Ob der Vertrauensvorschuß, der der Linken gegeben wurde, sich für ihre Wähler auszahlen wird, zeigt sich insbesondere daran, ob sie dem Versuch widerstehen kann, auf Landesebene das Modell ihrer Regierungsbeteiligung in Berlin zu reproduzieren. Die neue Stärke der Linken kann sich durchaus als Danäergeschenk erweisen, ist doch das integrative Potential des Parlamentarismus eben darauf ausgerichtet, alle Ecken und Kanten radikaler und fundamentaler Gegenpositionen zugunsten der Kohäsion stabiler Herrschaftsverhältnisse abzuschleifen.

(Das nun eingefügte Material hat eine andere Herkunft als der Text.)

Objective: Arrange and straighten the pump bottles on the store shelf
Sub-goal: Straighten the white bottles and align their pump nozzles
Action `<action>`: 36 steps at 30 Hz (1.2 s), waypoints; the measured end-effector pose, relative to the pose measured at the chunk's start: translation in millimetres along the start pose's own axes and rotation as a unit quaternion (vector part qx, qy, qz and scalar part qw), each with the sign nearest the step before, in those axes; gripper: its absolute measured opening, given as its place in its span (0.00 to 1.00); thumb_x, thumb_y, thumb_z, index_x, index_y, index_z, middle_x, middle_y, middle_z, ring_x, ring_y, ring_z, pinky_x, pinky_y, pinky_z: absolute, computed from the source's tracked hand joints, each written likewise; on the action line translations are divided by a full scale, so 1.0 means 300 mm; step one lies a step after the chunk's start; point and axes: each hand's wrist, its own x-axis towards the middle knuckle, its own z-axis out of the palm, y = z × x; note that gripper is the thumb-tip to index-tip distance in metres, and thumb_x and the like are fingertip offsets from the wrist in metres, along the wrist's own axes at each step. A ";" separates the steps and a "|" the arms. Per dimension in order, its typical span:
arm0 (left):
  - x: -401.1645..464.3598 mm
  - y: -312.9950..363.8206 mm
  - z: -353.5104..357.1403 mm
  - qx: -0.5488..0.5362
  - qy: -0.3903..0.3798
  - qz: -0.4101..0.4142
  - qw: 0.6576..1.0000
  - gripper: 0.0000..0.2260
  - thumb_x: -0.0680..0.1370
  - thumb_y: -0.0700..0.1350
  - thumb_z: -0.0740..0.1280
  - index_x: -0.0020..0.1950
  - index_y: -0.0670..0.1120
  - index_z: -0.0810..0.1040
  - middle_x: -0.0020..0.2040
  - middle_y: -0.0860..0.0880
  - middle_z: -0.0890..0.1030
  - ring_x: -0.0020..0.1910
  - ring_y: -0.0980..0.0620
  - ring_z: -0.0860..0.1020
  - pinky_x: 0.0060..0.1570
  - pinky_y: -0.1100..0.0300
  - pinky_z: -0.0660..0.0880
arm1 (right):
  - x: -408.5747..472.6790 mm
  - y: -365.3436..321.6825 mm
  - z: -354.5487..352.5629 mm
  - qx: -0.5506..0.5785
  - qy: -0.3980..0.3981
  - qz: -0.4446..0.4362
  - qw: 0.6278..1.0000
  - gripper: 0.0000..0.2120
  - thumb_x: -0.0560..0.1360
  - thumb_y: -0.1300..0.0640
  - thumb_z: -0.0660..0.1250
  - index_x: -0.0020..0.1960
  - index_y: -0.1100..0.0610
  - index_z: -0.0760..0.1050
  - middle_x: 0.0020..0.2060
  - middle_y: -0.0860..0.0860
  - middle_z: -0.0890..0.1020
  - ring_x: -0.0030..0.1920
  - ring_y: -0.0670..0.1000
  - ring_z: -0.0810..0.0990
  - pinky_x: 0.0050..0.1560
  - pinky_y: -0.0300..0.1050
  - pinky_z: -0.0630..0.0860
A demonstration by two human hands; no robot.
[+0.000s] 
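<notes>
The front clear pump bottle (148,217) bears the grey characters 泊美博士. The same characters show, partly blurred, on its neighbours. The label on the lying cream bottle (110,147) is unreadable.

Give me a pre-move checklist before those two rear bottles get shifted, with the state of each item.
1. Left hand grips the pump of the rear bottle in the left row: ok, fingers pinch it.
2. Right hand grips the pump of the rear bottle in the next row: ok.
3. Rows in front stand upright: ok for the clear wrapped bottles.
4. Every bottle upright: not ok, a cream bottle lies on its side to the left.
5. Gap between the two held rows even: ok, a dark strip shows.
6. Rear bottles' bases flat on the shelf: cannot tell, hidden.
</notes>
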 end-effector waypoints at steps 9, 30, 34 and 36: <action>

Die schwarz-gelbe Republik bedarf einer Opposition, die die Interessen der in ihr absehbar unter die Räder des Verwertungsprimats geratenden Menschen so streitbar vertritt, daß die Fronten nicht unter dem programmatischen Konsens, laut dem systemische Stabilität wichtiger ist als das Interesse der Bevölkerung an angemessenen Lebens- und Arbeitsbedingungen, und der Kumpanei politischer und bürokratischer Funktionseliten begraben werden. Dafür ist angesichts der Tatsache, daß SPD und Grüne längst bewiesen haben, daß ihnen dieser Konsens und das eigene Vorteilsstreben wichtiger ist als die Seele, die nicht zu verkaufen man in grauer Vorzeit einmal behauptete, bestenfalls die Linke gut. Will sie ihre Basis in der Bevölkerung ausbauen, dann bedarf sie einer starken Verankerung in sozialen Bewegungen, die sie an ihre Grundsätze erinnern und die sich zusehends als einzige Möglichkeit herausstellen, an den von oben abgeregelten und abgeriegelten Verhältnissen noch etwas zu verändern.